The memory 612 may comprise RAM, read-only memory (ROM), flash memory or other types of memory, in any combination. The memory 612 and other memories disclosed herein should be viewed as illustrative examples of what are more generally referred to as “processor-readable storage media” storing executable program code of one or more software programs.

Articles of manufacture comprising such processor-readable storage media are considered illustrative embodiments. A given such article of manufacture may comprise, for example, a storage array, a storage disk or an integrated circuit containing RAM, ROM, flash memory or other electronic memory, or any of a wide variety of other types of computer program products. The term “article of manufacture” as used herein should be understood to exclude transitory, propagating signals. Numerous other types of computer program products comprising processor-readable storage media can be used.

Also included in the processing device 602-1 is network interface circuitry 614, which is used to interface the processing device with the network 604 and other system components, and may comprise conventional transceivers.

The other processing devices 602 of the processing platform 600 are assumed to be configured in a manner similar to that shown for processing device 602-1 in the figure.

Again, the particular processing platform 600 shown in the figure is presented by way of example only, and system 100 may include additional or alternative processing platforms, as well as numerous distinct processing platforms in any combination, with each such platform comprising one or more computers, servers, storage devices or other processing devices.

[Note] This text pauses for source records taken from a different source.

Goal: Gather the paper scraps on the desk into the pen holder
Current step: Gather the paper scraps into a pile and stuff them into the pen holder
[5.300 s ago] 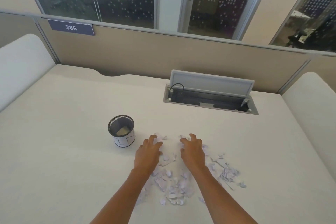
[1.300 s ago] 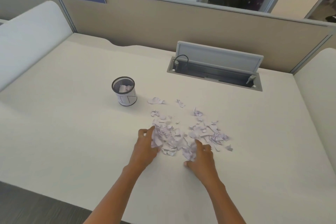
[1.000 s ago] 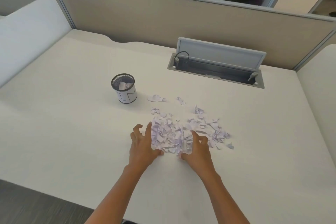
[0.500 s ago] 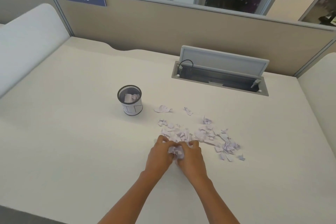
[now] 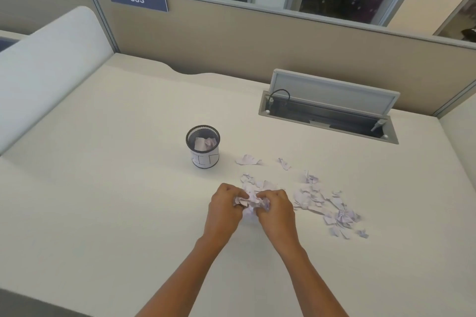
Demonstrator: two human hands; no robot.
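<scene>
Paper scraps [image 5: 251, 203] (a bunch) gripped by curled left hand [image 5: 223, 210] and right hand [image 5: 276, 211].

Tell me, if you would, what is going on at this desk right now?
A person is clearing torn paper off the desk. The left hand and right hand are curled together round a wad of scraps, low over the desktop. The mesh pen holder stands upright beyond them to the left, with some paper already inside. Many loose scraps lie to the right of the hands.
</scene>
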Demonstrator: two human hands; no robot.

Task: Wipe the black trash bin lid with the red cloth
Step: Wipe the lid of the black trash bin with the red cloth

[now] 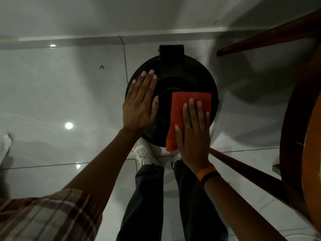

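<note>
The round black trash bin lid lies below me on a bin that stands on the white tiled floor, its hinge block at the far side. My left hand rests flat on the lid's left part, fingers straight and together, holding nothing. A folded red cloth covers the lid's right and near part. My right hand presses flat on top of the cloth, fingers extended; it wears a ring and an orange and black wristband.
A brown wooden chair stands close on the right, its legs crossing above and below the bin. My legs and white shoes are right under the bin's near edge. The wall's base runs behind the bin.
</note>
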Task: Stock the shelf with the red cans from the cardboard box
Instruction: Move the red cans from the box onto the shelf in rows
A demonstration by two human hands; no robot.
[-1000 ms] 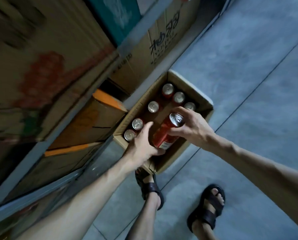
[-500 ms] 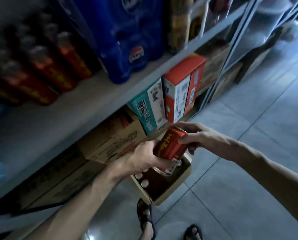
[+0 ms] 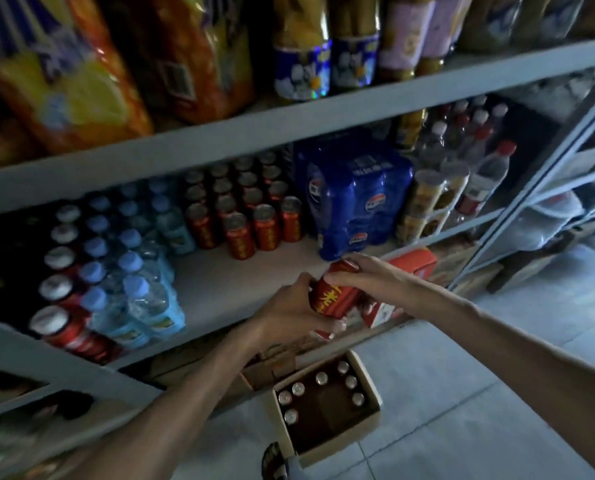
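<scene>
A red can with yellow characters is held tilted in front of the middle shelf's edge. My left hand cups it from below and the left. My right hand grips its top end from the right. Rows of matching red cans stand on the middle shelf, with bare board in front of them. The open cardboard box sits on the floor below, with several red cans along its walls and a dark gap in its middle.
Blue-capped bottles stand left of the shelf's cans, and a blue shrink-wrapped pack stands right of them. Snack bags and bottles fill the top shelf. Cartons, one of them red, sit on the lower shelf. Grey tiled floor lies to the right.
My view has swung up from the box to the shelf. Both hands have lifted the red can from the box up to the middle shelf's front edge.
</scene>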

For example, other processing platforms used to implement illustrative embodiments can comprise converged infrastructure such as VxRail™, VxRack™, VxRack™ FLEX, VxBlock™, or Vblock® converged infrastructure from Dell Technologies.

It should therefore be understood that in other embodiments different arrangements of additional or alternative elements may be used. At least a subset of these elements may be collectively implemented on a common processing platform, or each such element may be implemented on a separate processing platform.

As indicated previously, components of an information processing system as disclosed herein can be implemented at least in part in the form of one or more software programs stored in memory and executed by a processor of a processing device. For example, at least portions of the functionality of one or more components for securing transmission by splitting messages of a storage system as disclosed herein are illustratively implemented in the form of software running on one or more processing devices.

It should again be emphasized that the above-described embodiments are presented for purposes of illustration only. Many variations and other alternative embodiments may be used. For example, the disclosed techniques are applicable to a wide variety of other types of information processing systems, host devices, storage systems, storage devices, storage controllers, and other components. Also, the particular configurations of system and device elements and associated processing operations illustratively shown in the drawings can be varied in other embodiments. Moreover, the various assumptions made above in the course of describing the illustrative embodiments should also be viewed as exemplary rather than as requirements or limitations of the disclosure. Numerous other alternative embodiments within the scope of the appended claims will be readily apparent to those skilled in the art.

Claims

1. A computer-implemented method comprising:

obtaining a plurality of messages comprising content to be transmitted from a host device to at least one storage system;

dividing each of the plurality messages into two or more corresponding parts; and

transmitting (i) a set of packets comprising the content over one or more communication channels, wherein the two or more corresponding parts of two or more of the plurality of messages are transmitted in different packets of the set, and (ii) information for reassembling the plurality of messages from the packets, wherein the information is identified using a mechanism specific to the at least one storage system;

wherein the method is performed by at least one processing device comprising a processor coupled to a memory.

2. The computer-implemented method of claim 1, wherein the two or more corresponding parts of the two or more of the plurality of messages are randomly assigned to the packets in the set.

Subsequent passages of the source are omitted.